This is something I noticed while working on #131345, as it prevents the DAGCombiner transform it adds from being applied.

@davemgreen
Copy link
Collaborator

As per #118966 was hoping the opposite would be better. I can see the advantage if there at fast-math fpexts/fptruncs that can be removed, but I was hoping that we could lower the extends/round so that the shifts and whatnot can be optimized nicely as they should be. Otherwise you miss fairly basic codegen opportunities.

I am mostly against patterns that produce multiple output instructions, especially anything that is a cross-register-bank copy. SUBREG_TO_REG and EXTRACT_SUBREG are fine as they don't produce instructions. But I'm not sure if (i32 (SUBREG_TO_REG (i32 0), (bf16 FPR16:$Rn), hsub)) is really valid.

Currently bf16 fpextend is lowered to a vector shift. Instead leave it
as fpextend and have an instruction selection pattern which selects to
a shift later. Doing this means that DAGCombiner patterns for fpextend
will be applied, leading to better codegen. It also means that in some
situations we use a mov instruction where we previously have a dup
instruction, but I don't think this makes any difference.
@john-brawn-arm
Copy link
Collaborator Author

As per #118966 was hoping the opposite would be better. I can see the advantage if there at fast-math fpexts/fptruncs that can be removed, but I was hoping that we could lower the extends/round so that the shifts and whatnot can be optimized nicely as they should be. Otherwise you miss fairly basic codegen opportunities.

All of the changes in test output as a result of this patch are better or equivalent to what we currently have, as far as I can tell, so if there's a situation where converting to a shift earlier rather than later is better we don't have a test for it.

I am mostly against patterns that produce multiple output instructions, especially anything that is a cross-register-bank copy.

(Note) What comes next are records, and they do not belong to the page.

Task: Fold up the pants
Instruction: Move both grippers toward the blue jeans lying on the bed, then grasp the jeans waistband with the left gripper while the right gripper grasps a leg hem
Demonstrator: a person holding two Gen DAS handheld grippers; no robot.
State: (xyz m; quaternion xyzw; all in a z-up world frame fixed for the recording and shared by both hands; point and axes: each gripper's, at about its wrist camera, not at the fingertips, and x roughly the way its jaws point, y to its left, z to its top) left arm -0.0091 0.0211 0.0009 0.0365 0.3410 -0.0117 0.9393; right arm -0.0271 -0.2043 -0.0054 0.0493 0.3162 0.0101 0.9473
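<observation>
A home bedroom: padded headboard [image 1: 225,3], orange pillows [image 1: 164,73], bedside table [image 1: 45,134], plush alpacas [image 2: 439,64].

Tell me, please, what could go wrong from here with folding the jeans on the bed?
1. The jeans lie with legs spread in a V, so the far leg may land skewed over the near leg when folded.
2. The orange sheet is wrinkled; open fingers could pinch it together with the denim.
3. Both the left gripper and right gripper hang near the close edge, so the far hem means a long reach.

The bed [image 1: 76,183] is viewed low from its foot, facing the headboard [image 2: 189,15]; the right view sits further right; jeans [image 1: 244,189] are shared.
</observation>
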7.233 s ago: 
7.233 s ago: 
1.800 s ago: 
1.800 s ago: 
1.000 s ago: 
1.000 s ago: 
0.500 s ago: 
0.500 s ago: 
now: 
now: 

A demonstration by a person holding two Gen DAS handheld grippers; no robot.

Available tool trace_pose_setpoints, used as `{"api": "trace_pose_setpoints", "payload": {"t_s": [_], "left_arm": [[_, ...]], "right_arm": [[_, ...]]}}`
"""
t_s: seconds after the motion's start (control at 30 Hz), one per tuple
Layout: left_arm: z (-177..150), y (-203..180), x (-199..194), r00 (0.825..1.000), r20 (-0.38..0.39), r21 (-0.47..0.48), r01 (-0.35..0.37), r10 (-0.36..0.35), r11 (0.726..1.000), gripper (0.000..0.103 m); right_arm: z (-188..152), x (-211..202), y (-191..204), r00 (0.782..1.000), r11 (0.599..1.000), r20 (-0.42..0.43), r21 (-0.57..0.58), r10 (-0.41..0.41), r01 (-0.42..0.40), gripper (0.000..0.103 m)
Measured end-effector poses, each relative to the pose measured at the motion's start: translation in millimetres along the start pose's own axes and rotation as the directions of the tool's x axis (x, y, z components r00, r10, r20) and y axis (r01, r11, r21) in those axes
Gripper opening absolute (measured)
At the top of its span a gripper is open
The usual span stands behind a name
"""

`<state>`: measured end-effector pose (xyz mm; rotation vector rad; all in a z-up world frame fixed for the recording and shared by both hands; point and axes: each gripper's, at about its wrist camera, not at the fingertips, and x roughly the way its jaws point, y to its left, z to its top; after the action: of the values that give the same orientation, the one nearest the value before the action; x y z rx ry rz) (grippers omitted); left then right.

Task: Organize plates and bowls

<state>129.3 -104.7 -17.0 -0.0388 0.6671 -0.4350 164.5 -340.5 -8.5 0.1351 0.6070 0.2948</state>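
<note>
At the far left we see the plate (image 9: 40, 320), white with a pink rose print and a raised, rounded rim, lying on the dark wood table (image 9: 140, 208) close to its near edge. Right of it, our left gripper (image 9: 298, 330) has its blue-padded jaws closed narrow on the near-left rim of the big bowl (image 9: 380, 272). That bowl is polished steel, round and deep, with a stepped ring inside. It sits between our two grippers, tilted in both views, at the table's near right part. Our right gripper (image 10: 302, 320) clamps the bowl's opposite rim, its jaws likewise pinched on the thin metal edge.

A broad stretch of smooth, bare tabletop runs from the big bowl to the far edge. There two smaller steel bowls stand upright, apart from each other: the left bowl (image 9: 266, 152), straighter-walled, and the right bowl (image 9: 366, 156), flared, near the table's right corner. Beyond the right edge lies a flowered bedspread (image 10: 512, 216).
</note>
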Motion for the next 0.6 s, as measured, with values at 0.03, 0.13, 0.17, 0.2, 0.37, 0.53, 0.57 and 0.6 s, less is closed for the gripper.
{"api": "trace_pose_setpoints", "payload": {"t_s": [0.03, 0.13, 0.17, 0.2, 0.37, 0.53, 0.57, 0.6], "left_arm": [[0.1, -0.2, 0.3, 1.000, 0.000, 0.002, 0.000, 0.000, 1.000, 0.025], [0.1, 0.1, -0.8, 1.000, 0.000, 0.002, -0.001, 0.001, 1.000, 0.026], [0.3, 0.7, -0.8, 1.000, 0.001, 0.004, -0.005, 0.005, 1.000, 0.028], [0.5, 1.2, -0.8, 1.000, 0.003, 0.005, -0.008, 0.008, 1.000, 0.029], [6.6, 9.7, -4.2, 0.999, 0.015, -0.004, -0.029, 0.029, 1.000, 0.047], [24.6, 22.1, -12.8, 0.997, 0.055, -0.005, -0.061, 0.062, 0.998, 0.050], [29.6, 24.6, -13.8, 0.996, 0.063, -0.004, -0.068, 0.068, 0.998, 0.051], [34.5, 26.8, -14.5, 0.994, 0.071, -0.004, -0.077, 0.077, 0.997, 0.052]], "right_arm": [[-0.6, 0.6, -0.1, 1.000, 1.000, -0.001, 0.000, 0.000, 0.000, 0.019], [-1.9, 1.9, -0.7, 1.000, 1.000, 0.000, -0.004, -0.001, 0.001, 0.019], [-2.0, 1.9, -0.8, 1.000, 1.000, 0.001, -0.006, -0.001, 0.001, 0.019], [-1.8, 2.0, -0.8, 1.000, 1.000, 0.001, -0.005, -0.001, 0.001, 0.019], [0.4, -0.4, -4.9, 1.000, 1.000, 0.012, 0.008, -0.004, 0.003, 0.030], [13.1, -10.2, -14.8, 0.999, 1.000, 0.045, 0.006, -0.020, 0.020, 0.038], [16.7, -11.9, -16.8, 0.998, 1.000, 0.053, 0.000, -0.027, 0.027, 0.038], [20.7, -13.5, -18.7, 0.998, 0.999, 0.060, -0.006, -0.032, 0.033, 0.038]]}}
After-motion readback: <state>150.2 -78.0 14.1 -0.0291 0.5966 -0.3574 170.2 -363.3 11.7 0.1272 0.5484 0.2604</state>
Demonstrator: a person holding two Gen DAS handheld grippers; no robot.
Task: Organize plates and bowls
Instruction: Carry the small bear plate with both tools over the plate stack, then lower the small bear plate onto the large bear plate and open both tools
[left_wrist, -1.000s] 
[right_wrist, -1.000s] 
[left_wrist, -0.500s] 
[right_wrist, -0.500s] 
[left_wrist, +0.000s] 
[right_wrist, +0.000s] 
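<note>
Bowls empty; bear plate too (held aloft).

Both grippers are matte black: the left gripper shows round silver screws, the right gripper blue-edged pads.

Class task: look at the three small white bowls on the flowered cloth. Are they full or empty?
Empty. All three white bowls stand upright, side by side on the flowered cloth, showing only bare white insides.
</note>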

SUBREG_TO_REG and EXTRACT_SUBREG are fine as they don't produce instructions. But I'm not sure if (i32 (SUBREG_TO_REG (i32 0), (bf16 FPR16:$Rn), hsub)) is really valid.

This results in a COPY being implicitly added later, but having an explicit COPY_TO_REGCLASS here is probably better. I'll do that.

@davemgreen
Copy link
Collaborator

All of the changes in test output as a result of this patch are better or equivalent to what we currently have, as far as I can tell, so if there's a situation where converting to a shift earlier rather than later is better we don't have a test for it.

Yeah some of the old codegen certainly looks like it is not doing as well as it should be. We obviously wouldn't have tests for everything possible. I was thinking about cases like fpext(load) with noneon, which should turn into a scalar gpr load + gpr shift, not a fpr load + fpr->gpr move + gpr shift. But that doesn't even work before! (it crashes or generates wrong instructions). There are other cases like how copysign gets expanded that should be optimizing better than they are at the moment.

define float @test(ptr %a) {
  %l = load bfloat, ptr %a
  %e = fpext bfloat %l to float
  ret float %e
}

When there is just one instruction being generate it looks OK, it's only the noneon patterns that worry me and those are of less importance overall. (i.e. this sounds ok, but...) As far as I can see this won't currently work without +bf16, as it relies on seeing the fpext(fpround()) after legalization, and the fpround will equally be expanded. It is a lot more code, emitting it with a pattern sounds unreasonable but did you give it any thought?

(Would it be possible to have the fpext(fpround) optimization happen as part of getNode(), so that it happens almost immediately and doesn't have the requirement that the fpround and fpext are legal operations?)

@john-brawn-arm
Copy link
Collaborator Author

When there is just one instruction being generate it looks OK, it's only the noneon patterns that worry me and those are of less importance overall. (i.e. this sounds ok, but...) As far as I can see this won't currently work without +bf16, as it relies on seeing the fpext(fpround()) after legalization, and the fpround will equally be expanded. It is a lot more code, emitting it with a pattern sounds unreasonable but did you give it any thought?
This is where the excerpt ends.